New radwaste plant for Russia’s Angarsk ElectroChemical Combine

3 June 2022


Russia’s Angarsk ElectroChemical Combine (AECC) is to commission an innovative plant for sorting radioactively contaminated soils, the plant said on 31 May. Work has begun on commissioning a FREMES facility developed by German company NUKEM Technologies (part of Rosatom). It is designed for sorting and characterising radioactively contaminated bulk materials.

The project is being implemented by Rosatom's industry-specific integrator for decommissioning and management of associated radioactive waste, which is part of Fuel Company TVEL.

The FREMES plant will separate radioactively contaminated bulk materials by streaming gamma spectrometric measurements on a conveyor, followed by automatic sorting according to specified limit values based on a radionuclide vector. The technology makes it possible to separate clean soil from contaminated soil, and classify contaminated soil as radioactive waste (RW) of different categories for further conditioning and transfer to the National Operator for RW Management. In addition, the system makes it possible to characterise any type of bulk materials - soils, concrete fragments,

The effectiveness of the installation was confirmed during the implementation of the site rehabilitation project at the FBFC International facility in Belgium, completed in 2020. With the help of FREMES equipment, more than 45,000 tons of potentially contaminated soil were sorted, which made it possible to reduce the amount of waste transferred for disposal tenfold.

“The use of the FREMES plant will allow us to solve our immediate key task - to release up to 80% of potentially contaminated soils “from supervision”, to minimise the amount of radioactive waste that needs to be transferred to disposal, and to obtain the minimum amount of soils of limited use,” said the project manager at AECC, Igor Khisamutdinov.

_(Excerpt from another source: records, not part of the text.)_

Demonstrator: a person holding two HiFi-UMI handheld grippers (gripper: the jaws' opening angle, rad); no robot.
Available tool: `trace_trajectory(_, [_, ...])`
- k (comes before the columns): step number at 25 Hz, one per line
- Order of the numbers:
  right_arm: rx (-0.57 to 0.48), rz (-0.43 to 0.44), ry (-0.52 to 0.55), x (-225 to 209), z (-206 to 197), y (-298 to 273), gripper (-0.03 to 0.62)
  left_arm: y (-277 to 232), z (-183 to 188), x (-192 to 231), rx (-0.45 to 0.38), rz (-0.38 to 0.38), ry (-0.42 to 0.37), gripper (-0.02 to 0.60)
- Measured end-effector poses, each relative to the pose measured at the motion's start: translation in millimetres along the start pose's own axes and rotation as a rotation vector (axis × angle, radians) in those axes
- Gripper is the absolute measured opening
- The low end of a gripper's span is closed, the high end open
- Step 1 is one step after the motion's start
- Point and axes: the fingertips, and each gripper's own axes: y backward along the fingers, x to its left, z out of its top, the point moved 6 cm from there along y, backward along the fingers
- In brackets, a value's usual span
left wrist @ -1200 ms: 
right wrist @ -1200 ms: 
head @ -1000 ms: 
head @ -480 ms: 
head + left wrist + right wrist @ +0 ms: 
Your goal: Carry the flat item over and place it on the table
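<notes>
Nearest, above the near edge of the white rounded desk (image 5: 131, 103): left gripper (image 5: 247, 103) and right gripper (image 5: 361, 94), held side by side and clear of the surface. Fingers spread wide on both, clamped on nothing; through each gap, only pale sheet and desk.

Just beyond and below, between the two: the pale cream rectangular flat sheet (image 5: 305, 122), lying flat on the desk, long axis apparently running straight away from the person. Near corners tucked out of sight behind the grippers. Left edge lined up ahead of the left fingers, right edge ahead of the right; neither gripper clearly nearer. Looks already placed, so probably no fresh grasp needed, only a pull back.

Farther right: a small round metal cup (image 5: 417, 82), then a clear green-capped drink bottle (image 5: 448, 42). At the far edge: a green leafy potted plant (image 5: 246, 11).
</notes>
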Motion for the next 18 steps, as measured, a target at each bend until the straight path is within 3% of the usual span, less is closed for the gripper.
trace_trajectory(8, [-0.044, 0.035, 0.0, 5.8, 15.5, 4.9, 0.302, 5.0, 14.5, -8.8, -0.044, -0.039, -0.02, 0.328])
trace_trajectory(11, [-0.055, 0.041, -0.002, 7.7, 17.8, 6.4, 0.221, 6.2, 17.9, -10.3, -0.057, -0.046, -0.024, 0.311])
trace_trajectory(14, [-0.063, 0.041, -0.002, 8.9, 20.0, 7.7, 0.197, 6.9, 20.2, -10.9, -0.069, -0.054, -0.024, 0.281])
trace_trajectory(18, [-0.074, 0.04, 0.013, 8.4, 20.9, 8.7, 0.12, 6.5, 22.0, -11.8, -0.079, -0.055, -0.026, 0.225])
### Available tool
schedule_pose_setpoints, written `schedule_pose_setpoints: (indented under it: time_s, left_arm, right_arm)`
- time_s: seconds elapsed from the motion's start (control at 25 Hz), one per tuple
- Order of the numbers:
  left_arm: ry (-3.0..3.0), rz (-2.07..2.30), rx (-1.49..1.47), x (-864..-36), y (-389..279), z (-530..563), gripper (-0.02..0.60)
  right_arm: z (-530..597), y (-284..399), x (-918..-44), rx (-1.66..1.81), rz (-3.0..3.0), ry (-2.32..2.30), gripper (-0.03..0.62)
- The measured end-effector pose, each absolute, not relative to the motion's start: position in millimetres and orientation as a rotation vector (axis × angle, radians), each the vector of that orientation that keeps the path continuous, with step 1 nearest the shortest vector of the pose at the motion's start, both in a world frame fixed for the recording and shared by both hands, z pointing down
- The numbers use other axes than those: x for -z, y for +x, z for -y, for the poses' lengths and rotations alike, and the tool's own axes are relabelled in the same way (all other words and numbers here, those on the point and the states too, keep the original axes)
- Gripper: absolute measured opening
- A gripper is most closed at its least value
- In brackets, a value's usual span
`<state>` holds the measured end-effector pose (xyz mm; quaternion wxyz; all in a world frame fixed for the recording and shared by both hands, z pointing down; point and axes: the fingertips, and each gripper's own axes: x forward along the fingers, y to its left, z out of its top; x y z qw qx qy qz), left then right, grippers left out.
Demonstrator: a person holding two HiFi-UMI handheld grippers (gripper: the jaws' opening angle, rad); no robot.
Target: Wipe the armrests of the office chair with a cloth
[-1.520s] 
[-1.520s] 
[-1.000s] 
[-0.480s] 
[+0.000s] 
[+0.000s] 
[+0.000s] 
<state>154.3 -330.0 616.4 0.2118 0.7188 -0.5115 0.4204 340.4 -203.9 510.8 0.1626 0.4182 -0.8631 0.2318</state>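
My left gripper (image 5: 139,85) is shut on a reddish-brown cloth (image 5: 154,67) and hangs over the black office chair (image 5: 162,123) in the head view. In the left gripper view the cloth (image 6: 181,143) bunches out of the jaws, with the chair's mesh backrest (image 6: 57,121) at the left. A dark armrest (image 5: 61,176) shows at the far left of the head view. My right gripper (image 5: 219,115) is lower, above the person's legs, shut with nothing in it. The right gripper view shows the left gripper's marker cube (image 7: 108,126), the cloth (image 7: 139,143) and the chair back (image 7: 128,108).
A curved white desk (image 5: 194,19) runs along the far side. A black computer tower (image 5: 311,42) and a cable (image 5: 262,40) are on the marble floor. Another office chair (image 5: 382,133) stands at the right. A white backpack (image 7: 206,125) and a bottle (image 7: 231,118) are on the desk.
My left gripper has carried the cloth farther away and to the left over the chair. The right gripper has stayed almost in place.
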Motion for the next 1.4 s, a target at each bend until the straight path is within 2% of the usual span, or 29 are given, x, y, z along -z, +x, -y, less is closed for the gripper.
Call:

AECC was established in 1957 to undertake uranium enrichment and conversion. Two buildings (802 and 804) which housed gaseous diffusion uranium enrichment facilities were shut down in 1987 and 1990, after Russia switched to gas centrifuge technology. Conversion activities ceased in 2014 after TVEL in 2011 began implementing a programme to concentrate Russian conversion capacities at the Siberian Chemical Combine (SCC) in Seversk. AECC began decommissioning building 804 in 2016 within the framework of the federal target programme "Nuclear and Radiation Safety in 2016-2020 and until 2030" (FTP NRS-2).